> _About this exercise_
Retype, word for word, every line from the one holding "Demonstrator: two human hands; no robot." through the one holding "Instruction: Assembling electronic" in the entries below, both included, and only those lines.

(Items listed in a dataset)

== Segment start ==

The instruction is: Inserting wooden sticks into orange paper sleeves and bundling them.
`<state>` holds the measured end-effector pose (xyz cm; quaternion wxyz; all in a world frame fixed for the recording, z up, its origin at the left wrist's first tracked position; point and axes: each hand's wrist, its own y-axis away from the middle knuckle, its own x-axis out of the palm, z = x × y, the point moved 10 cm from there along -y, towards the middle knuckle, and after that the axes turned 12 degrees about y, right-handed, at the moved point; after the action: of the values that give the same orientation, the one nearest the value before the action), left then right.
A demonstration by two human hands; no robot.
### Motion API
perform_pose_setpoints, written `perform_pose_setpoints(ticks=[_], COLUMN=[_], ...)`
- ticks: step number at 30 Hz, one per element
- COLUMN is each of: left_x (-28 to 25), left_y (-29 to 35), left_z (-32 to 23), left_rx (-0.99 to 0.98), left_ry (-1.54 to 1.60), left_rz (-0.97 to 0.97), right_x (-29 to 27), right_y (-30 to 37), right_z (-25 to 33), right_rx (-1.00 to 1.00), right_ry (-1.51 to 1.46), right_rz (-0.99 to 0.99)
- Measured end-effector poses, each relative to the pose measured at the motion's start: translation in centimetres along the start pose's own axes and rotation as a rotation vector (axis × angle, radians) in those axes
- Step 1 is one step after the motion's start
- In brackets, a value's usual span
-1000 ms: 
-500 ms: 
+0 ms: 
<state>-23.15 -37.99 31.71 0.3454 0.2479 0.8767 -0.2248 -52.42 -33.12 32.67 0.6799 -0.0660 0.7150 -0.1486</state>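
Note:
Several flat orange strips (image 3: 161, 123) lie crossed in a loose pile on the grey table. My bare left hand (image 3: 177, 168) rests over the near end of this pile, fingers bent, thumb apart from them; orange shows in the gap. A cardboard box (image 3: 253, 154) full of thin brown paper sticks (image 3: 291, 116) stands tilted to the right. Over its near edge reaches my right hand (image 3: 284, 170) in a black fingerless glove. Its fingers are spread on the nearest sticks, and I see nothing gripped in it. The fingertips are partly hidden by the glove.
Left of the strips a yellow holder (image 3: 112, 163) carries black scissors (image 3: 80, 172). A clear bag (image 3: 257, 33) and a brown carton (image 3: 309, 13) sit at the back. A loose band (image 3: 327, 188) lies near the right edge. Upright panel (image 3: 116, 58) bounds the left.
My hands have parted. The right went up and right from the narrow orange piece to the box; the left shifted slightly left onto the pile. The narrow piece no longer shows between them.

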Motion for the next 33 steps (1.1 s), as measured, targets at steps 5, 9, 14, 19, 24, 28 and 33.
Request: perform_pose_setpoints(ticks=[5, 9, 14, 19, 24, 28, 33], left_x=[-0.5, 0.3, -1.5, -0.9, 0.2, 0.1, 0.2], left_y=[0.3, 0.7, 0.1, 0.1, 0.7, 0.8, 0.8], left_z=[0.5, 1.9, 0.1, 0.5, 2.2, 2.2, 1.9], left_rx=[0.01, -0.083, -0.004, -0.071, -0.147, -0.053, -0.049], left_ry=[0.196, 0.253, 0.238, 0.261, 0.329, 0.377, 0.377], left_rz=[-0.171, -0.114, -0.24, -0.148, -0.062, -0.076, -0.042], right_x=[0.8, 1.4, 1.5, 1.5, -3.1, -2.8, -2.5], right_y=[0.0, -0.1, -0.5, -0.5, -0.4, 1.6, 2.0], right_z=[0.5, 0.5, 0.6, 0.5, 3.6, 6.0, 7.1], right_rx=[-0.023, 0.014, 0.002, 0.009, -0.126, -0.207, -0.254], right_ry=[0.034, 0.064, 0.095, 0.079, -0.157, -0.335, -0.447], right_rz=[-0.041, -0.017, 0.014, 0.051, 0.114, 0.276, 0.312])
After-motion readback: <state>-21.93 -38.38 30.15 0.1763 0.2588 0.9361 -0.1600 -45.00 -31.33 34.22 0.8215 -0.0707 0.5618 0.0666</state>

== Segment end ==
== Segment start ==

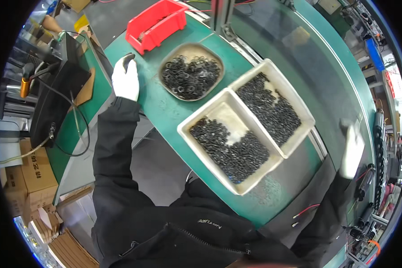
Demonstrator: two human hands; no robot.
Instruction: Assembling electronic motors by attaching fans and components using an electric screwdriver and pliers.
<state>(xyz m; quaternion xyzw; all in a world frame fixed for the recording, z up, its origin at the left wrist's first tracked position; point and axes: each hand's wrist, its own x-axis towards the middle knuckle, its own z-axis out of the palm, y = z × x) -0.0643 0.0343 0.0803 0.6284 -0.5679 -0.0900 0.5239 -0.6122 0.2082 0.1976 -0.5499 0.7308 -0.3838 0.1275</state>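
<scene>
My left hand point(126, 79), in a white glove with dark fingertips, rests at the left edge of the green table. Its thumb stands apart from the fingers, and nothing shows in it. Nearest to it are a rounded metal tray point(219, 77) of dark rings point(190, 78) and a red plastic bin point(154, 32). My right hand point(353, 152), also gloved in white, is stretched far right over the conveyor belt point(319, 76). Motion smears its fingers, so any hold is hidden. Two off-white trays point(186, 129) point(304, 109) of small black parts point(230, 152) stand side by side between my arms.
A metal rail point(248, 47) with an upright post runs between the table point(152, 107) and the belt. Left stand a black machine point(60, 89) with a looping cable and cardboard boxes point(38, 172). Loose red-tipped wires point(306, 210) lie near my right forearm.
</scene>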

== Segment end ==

> _Answer to this exercise_
Demonstrator: two human hands; no robot.
Instruction: Assembling electronic motors by attaching fans and components using an electric screwdriver and pliers.

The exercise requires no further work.